▸ **Assignment**:
The output is a word-for-word repeat of the listing below, free of images.

Dataset section: Begin

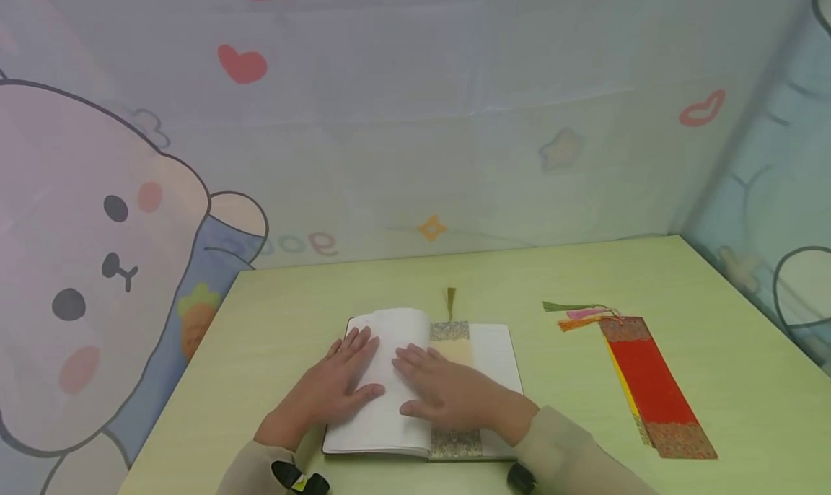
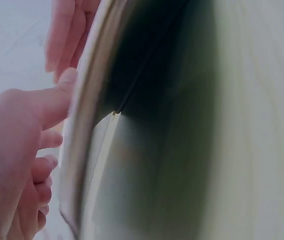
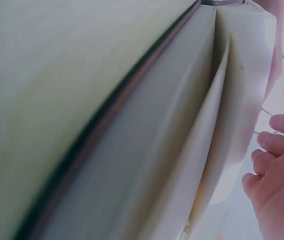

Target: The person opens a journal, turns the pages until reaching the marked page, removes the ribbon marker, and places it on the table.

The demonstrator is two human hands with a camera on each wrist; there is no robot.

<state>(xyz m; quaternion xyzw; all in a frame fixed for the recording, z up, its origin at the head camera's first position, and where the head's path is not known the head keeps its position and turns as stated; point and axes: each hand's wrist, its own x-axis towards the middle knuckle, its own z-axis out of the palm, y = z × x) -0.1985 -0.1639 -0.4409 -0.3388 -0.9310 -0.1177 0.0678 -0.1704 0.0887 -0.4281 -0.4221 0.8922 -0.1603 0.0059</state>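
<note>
An open notebook (image 1: 389,415) with blank white pages lies near the table's front edge. My left hand (image 1: 334,387) rests spread on its left page, fingers pointing away. Reaching across from the right, my right hand (image 1: 448,394) lies over the left page near the spine, fingers extended. Beneath that wrist, a bookmark (image 1: 449,332) with patterned ends and a cream middle lies along the right page. Its olive tassel (image 1: 451,304) sticks out past the top edge. In the right wrist view, several pages (image 3: 212,115) stand slightly fanned beside my right hand (image 3: 282,175).
To the right lie stacked bookmarks: a red one (image 1: 652,379) on top and a yellow one (image 1: 622,376) showing underneath. Their green, pink and orange tassels (image 1: 578,323) point left. A cloth backdrop (image 1: 415,156) with cartoon prints hangs behind the pale green table (image 1: 286,300).
</note>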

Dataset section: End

▸ **Answer below**:
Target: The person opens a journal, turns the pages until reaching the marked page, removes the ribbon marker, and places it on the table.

The demonstrator is two human hands with a camera on each wrist; there is no robot.

<state>(xyz m; quaternion xyzw; all in a frame fixed for the recording, z up, its origin at the head camera's first position, and where the head's path is not known the head keeps its position and turns as stated; point and axes: each hand's wrist, its own x-axis towards the middle knuckle, its own z-axis out of the palm, y = z × x) -0.1985 -0.1639 -0.4409 -0.3388 -0.9310 -0.1177 0.0678 -0.1704 0.0887 -0.4281 -0.4221 0.8922 -0.1603 0.0059</state>
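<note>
An open notebook (image 1: 389,415) with blank white pages lies near the table's front edge. My left hand (image 1: 334,387) rests spread on its left page, fingers pointing away. Reaching across from the right, my right hand (image 1: 448,394) lies over the left page near the spine, fingers extended. Beneath that wrist, a bookmark (image 1: 449,332) with patterned ends and a cream middle lies along the right page. Its olive tassel (image 1: 451,304) sticks out past the top edge. In the right wrist view, several pages (image 3: 212,115) stand slightly fanned beside my right hand (image 3: 282,175).
To the right lie stacked bookmarks: a red one (image 1: 652,379) on top and a yellow one (image 1: 622,376) showing underneath. Their green, pink and orange tassels (image 1: 578,323) point left. A cloth backdrop (image 1: 415,156) with cartoon prints hangs behind the pale green table (image 1: 286,300).
</note>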

No additional answer is expected.